Daneben spricht dafür auch der nahezu identisch formulierte Wortlaut der beiden Normen. Während es nach § 329 Abs. 1 StPO darauf ankommt, ob ein Verteidiger mit nachgewiesener Vertretungsvollmacht erschienen ist, kommt es für die Bestimmung der Restmittelfrist nach

§ 314 Abs. 2, 2. HS StPO darauf an, ob ein Verteidiger mit nachgewiesener Vertretungsvollmacht anwesend war. Vor diesem Hintergrund wäre es widersprüchlich, in den Wortlaut von § 329 Abs. 1 StPO das Erfordernis der Verteidigungsbereitschaft hineinzulesen, in den von § 314 Abs. 2, 2. HS StPO hingegen nicht.

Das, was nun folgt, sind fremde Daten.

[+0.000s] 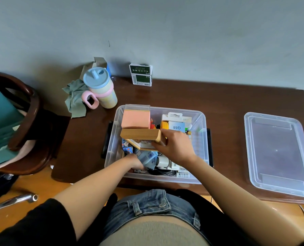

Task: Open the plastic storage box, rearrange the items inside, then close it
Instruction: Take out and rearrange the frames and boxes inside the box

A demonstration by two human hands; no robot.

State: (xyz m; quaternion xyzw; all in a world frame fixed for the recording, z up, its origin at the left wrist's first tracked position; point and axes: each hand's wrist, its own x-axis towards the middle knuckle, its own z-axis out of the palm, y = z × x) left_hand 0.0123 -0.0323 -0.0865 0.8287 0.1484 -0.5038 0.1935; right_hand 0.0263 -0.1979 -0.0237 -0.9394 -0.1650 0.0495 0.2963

Für die oben genannte Auslegung spricht letztlich auch ein Vergleich mit der ähnlich gelagerten Konstellation, dass ein Angeklagter, der sich vor dem Ende der Urteilsverkündung aus dem Saal entfernt oder der entfernt wird, als bei der Verkündung nicht anwesend zu gelten hat und infolgedessen die Revisionseinlegungsfrist nach § 341 Abs. 2 StPO erst mit der Zustellung des Urteils zu laufen beginnt. Die Urteilsverkündung dient insbesondere dazu, den Verfahrensbeteiligten die Kenntnis zu vermitteln, wie das Gericht entschieden und aus welchen Gründen es so erkannt hat (vgl. BGH NStZ 2000, 498, beck-online). Dieser Informationsfunktion würde vorliegend nicht entsprochen, wenn man trotz des unklaren Vertretungsverhältnisses von einem Fall des § 314 Abs. 2, 2. HS StPO ausginge.

3. Angesichts des Umstandes, dass es somit vorliegend nicht auf die Verkündung des Urteils am 04.09.2024, sondern auf die Zustellung an den Verteidiger am 10.09.2024 ankam, war das am 16.09.2024 eingelegte Rechtsmittel nicht verspätet.

III.

Die Kostenentscheidung beruht auf der entsprechenden Anwendung des § 467 Abs. 1 StPO.